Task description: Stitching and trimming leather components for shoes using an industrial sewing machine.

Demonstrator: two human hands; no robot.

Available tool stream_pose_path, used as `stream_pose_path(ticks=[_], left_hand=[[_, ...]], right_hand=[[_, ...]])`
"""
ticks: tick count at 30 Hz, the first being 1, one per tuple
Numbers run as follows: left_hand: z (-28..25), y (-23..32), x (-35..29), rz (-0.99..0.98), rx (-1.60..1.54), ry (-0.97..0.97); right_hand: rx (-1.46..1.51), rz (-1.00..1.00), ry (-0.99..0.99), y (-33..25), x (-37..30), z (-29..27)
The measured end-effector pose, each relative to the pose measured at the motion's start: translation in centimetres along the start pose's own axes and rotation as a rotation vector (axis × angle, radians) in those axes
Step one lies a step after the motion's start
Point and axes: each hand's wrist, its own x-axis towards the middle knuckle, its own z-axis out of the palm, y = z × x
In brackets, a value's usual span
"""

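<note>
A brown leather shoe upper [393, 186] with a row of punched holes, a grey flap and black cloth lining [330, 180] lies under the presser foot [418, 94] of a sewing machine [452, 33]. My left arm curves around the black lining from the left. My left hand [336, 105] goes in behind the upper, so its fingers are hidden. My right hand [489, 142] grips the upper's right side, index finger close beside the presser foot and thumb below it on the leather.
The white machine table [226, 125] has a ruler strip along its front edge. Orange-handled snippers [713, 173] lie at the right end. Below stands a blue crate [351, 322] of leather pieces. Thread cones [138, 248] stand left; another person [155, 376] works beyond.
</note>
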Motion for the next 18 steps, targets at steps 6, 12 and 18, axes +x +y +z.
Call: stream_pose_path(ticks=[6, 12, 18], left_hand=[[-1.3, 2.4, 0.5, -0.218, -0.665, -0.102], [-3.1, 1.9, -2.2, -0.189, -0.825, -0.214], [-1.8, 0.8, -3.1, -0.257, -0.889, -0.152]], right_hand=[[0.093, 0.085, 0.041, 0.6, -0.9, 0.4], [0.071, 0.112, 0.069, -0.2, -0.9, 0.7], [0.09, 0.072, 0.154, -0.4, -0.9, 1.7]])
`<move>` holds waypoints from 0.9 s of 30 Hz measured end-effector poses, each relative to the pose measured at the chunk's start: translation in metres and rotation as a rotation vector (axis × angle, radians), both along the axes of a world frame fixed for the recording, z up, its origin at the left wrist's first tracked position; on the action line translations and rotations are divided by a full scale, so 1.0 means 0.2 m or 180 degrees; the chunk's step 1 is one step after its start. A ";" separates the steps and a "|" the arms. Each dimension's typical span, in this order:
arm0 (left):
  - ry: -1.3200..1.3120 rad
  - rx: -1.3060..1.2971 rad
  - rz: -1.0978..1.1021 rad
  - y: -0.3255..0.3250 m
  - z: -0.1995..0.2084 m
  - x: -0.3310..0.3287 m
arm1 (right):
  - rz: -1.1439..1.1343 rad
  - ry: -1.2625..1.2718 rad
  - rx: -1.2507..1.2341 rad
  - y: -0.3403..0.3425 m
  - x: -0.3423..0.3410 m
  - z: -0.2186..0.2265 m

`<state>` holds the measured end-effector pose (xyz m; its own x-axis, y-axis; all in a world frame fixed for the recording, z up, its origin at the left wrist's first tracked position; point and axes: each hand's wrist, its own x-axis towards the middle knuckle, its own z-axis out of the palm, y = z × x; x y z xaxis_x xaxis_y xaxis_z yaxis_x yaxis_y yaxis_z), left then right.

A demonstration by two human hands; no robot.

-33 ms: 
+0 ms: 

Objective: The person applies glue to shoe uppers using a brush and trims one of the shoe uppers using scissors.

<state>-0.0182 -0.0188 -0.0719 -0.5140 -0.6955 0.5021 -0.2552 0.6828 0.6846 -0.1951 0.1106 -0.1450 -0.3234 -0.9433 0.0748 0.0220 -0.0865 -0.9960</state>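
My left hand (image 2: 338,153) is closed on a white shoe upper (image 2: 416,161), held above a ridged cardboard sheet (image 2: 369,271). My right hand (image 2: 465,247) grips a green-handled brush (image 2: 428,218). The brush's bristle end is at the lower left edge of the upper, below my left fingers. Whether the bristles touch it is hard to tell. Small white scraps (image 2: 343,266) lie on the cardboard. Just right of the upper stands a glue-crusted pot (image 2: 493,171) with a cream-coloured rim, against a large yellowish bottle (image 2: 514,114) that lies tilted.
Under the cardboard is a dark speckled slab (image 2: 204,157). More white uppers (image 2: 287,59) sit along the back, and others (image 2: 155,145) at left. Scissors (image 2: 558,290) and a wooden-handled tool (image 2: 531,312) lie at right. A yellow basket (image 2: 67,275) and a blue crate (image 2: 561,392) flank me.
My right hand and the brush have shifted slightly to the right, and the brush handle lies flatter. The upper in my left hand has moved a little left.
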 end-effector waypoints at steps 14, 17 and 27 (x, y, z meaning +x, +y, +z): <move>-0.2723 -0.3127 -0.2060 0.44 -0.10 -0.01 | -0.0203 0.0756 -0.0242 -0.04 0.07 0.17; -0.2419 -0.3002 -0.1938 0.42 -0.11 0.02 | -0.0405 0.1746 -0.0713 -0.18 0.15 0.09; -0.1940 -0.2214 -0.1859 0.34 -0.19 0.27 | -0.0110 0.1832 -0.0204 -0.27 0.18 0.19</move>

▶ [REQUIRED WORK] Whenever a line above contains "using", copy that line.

▶ [RESULT]
Task description: Stitching and trimming leather components for shoes using an industrial sewing machine.
Objective: The person applies glue to shoe uppers using a brush and trims one of the shoe uppers using scissors.

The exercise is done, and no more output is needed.